Thursday, July 31, 2014

The "right" to bear arms in Canada - not.

Harper's Public Safety Minister says "To possess a firearm is a right..." No it is not in Canada. Amazing the level of propaganda or ignorance from the "Public Safety" Minister.

In Canada there is no constitutional or surviving common law "right" to a firearm. The Criminal Code and firearms regulations "cover the field". In 1993 (Wiles) the Supreme Court said: "Canadians, unlike Americans, do not have a constitutional right to bear arms."

In 2010 the Ontario Court of Appeal in R. v. Montague, 2010 ONCA 141 said:
[16] Moreover, contrary to the Montagues’ contention, the Supreme Court of Canada has addressed the question of whether the possession and use of firearms is a constitutionally protected right and has rejected the notion that Canadians have an absolute constitutional right to possess and use firearms. See R. v. Wiles, [2005] 3 S.C.R. 895, at para. 9; R. v.
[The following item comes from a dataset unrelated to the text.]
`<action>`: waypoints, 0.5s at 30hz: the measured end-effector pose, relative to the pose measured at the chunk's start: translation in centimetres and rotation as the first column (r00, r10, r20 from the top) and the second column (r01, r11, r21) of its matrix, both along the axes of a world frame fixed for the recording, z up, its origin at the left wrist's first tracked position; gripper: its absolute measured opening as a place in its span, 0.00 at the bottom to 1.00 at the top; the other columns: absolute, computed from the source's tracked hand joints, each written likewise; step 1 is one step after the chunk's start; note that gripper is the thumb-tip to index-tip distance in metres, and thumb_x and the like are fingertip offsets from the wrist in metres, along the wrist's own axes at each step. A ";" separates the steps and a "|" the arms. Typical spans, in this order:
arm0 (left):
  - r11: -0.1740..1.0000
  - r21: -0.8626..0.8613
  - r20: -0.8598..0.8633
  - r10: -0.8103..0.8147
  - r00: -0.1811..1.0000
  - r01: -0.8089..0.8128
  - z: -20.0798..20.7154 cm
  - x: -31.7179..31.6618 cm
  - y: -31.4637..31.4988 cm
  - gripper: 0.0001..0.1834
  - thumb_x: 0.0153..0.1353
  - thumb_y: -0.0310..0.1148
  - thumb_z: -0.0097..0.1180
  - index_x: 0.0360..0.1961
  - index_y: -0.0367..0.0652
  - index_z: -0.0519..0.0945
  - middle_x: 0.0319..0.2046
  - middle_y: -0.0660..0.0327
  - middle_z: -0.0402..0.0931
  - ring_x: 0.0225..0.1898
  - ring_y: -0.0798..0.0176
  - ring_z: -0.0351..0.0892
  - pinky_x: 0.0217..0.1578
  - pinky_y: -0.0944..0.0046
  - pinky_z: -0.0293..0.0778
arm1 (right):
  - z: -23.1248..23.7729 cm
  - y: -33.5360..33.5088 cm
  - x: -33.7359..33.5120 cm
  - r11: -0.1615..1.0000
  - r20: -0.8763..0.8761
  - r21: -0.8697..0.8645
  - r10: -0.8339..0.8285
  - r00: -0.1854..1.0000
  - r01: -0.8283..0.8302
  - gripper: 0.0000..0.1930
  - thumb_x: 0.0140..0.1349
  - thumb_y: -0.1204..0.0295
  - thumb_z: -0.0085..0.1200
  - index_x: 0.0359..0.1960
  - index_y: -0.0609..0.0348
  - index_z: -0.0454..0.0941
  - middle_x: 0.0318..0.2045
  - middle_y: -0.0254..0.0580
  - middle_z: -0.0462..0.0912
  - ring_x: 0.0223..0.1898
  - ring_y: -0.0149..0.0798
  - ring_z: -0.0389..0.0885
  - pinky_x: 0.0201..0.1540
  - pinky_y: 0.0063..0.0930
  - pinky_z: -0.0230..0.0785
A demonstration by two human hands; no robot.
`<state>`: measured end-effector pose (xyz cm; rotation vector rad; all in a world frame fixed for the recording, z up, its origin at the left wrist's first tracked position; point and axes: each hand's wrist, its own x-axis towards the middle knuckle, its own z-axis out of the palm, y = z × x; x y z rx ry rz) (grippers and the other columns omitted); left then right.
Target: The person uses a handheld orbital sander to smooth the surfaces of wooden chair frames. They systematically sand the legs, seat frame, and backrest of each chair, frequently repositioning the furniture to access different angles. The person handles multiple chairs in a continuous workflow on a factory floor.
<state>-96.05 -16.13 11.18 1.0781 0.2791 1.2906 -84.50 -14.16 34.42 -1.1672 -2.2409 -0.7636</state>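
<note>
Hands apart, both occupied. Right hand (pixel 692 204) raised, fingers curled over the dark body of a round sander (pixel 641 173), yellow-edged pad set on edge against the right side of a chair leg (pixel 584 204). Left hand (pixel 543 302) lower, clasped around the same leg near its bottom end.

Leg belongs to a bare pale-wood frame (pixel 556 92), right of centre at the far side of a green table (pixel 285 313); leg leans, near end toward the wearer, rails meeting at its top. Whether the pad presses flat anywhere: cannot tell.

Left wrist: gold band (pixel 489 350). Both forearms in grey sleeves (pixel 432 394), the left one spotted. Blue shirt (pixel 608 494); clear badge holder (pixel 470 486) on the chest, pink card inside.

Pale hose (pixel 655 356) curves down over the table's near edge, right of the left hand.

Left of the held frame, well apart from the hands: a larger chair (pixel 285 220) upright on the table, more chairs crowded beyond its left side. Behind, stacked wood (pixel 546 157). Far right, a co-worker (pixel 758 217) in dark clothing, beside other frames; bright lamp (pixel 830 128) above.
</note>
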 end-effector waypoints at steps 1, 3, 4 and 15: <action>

Hasselwander, [1993] 2 S.C.R. 398, at para. 414. Although s. 7 of the Charter does not appear to have been expressly invoked in those cases, the Supreme Court stated in Hasselwander at para. 414 that, “Canadians, unlike Americans, do not have a constitutional right to bear arms.” In Wiles at para. 9, the Supreme Court said: “[P]ossession and use of firearms is not a right or freedom guaranteed under the Charter, but a privilege.”

[17] The Montagues submit that the above-quoted comments are obiter, as ss. 7 and 26 of the Charter were not engaged in Hasselwander and Wiles or any related jurisprudence.

[18] We disagree. The Supreme Court’s comments in Hasselwander and Wiles apply with equal force to s. 7 of the Charter.

[19] The Supreme Court has also recognized that the possession and use of firearms is a heavily regulated activity aimed at ensuring peace, order and public safety: see Wiles, at para. 9; Reference re Firearms Act (Can.), [2000] 1 S.C.R. 783.


By the way, the decision of the Court in Montague was delivered by Moldaver J.A., who Harper later appointed to the Supreme Court.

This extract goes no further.